Large animal - February 2024

BTM and national surveillance of jd

Liam Doyle MVB MSc PhD, AHI programme manager for Johne’s disease, discusses bulk tank milk testing (BTM) and national Johne’s Disease surveillance

Herds affected with Johne’s disease (JD) can have reduced milk production and higher rates of mastitis, infertility and lameness, even before the severe signs of disease in individual animals become apparent. Individual cattle with infection can show severe weight loss and diarrhoea, leading to death. Also in terms of on-farm methane production, JD is listed as one of the key diseases considered to negatively impact methane emissions from ruminants.1,2

Cattle are usually infected as calves by ingesting (swallowing) Mycobacterium avium paratuberculosis (MAP) bacteria from colostrum or milk or from their environment. The bacteria are shed in dung from infected animals, especially adult cattle, to contaminate the local environment including bedding and udders and teats.

The bacteria may also be shed directly in colostrum and milk.
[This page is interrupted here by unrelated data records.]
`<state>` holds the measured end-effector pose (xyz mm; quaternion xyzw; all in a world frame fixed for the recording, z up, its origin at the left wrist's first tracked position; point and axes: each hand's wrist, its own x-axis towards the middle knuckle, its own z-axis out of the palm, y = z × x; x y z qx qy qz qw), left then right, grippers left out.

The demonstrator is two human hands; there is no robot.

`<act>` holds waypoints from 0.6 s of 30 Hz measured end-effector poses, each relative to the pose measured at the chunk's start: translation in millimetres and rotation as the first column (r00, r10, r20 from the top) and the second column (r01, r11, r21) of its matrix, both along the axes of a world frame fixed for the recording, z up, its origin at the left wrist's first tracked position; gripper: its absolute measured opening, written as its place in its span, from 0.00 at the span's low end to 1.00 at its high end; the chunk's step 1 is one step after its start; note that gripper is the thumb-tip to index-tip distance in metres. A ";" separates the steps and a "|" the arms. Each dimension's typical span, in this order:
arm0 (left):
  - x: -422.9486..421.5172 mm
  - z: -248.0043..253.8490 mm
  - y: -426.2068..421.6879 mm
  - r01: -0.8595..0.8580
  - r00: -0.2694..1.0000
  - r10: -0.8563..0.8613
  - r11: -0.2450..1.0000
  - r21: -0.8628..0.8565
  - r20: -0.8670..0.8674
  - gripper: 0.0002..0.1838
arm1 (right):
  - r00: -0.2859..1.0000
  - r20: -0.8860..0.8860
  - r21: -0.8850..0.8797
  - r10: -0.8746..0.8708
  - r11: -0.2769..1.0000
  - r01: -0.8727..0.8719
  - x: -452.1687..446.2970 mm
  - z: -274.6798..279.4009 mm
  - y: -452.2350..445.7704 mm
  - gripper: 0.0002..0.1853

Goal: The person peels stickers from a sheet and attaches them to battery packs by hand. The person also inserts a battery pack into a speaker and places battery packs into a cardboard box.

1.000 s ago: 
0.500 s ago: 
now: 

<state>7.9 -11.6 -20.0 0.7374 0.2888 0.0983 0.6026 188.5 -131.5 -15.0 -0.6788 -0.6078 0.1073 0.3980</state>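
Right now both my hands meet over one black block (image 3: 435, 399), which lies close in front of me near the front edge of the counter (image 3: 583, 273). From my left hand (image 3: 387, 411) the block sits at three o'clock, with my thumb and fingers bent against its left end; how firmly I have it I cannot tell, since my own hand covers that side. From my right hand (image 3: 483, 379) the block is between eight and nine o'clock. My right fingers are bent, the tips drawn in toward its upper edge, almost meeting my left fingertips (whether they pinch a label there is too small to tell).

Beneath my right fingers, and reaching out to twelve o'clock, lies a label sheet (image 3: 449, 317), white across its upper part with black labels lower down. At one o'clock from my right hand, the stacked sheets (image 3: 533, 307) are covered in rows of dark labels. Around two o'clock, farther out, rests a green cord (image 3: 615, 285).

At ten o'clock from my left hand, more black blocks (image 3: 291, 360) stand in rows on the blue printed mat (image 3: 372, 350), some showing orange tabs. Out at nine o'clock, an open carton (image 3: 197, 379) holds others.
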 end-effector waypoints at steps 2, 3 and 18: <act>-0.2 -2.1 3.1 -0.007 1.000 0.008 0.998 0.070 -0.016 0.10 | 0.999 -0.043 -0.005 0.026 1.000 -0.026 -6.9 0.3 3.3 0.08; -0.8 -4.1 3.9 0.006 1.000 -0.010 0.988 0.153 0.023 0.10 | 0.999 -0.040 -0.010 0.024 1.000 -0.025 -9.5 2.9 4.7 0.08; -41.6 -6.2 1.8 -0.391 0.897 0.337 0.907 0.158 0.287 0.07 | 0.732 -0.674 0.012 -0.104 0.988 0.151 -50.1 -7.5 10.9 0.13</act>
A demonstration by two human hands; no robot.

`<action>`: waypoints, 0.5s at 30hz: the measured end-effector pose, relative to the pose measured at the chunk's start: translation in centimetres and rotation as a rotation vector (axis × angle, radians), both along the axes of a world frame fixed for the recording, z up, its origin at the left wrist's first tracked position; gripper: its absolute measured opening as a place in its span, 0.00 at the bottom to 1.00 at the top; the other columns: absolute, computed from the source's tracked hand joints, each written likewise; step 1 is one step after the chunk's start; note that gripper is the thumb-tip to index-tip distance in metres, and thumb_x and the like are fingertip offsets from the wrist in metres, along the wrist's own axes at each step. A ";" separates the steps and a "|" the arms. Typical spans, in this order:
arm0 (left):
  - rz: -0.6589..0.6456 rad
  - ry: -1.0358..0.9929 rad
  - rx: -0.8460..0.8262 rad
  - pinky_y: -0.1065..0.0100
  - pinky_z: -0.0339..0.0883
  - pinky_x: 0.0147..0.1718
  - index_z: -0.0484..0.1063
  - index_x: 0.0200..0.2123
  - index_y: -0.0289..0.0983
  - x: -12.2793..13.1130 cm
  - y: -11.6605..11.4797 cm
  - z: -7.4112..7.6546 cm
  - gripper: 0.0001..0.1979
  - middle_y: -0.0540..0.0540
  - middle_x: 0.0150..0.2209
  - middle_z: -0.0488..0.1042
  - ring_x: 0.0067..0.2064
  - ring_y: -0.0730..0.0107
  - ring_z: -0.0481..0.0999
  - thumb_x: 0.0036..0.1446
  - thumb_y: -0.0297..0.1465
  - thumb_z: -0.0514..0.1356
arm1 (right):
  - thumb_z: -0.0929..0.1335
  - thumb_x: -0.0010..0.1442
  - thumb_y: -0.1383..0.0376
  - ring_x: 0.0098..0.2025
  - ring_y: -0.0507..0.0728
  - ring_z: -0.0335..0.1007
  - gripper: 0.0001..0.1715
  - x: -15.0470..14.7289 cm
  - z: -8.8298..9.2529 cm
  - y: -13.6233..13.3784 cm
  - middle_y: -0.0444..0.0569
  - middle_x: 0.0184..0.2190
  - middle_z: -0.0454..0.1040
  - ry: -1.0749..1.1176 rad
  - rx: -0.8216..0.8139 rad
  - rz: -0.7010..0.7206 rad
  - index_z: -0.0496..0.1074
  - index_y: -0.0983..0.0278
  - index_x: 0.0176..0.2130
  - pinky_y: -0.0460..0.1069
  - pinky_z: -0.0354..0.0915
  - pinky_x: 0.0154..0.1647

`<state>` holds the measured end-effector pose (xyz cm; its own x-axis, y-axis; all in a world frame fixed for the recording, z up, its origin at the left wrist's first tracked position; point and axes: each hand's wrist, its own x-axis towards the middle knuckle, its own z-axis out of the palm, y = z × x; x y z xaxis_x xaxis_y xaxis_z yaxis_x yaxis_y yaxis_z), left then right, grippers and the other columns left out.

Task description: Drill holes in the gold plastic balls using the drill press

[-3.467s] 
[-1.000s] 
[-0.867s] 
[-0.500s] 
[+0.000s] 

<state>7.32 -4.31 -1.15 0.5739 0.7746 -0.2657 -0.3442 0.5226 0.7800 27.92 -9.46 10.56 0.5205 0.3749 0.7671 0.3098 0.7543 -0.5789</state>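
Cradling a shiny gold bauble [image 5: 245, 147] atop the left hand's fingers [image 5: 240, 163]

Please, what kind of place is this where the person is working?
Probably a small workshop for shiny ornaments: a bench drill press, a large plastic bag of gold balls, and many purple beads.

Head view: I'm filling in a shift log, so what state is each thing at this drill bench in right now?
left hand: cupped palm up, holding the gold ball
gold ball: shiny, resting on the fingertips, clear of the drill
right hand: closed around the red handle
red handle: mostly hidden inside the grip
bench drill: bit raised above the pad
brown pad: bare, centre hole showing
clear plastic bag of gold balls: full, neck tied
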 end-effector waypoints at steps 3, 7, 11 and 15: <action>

Calves may also become infected before birth. As well as housing, the contaminated environment can include pastures that have been grazed by cattle or have been spread with slurry, and also fodder made from those pastures.

Infection progresses slowly. For two years or longer, infected animals usually remain without apparent disease and are test negative. Progression of infection to clinical disease is usually triggered by stress, most commonly due to peak milk output in the second to fifth lactations but other stressors such as calving, movement to a new herd, bullying, and concurrent disease may be factors.

Faecal shedding of MAP increases as infection progresses, but can occur before disease becomes apparent. Within a herd, spread of infection is typically slow at first, but gradually increases as the infection pressure increases and more calves become infected each year. Key actions to controlling infection are identifying high-risk animals (mostly test-positive animals) for isolation and removal, and hygienic conditions for calving and calf-rearing. The key to preventing infection is to maintain a fully closed herd. For more information, visit:

National BTM testing

The Department of Agriculture, Food and the Marine (DAFM) has been conducting a national screening programme each spring and autumn from 2019 on bulk tank milk (BTM) samples for a range of animal diseases, including JD. Although relatively insensitive, the detection of antibodies is a cost-effective method for monitoring and controlling diseases such as JD.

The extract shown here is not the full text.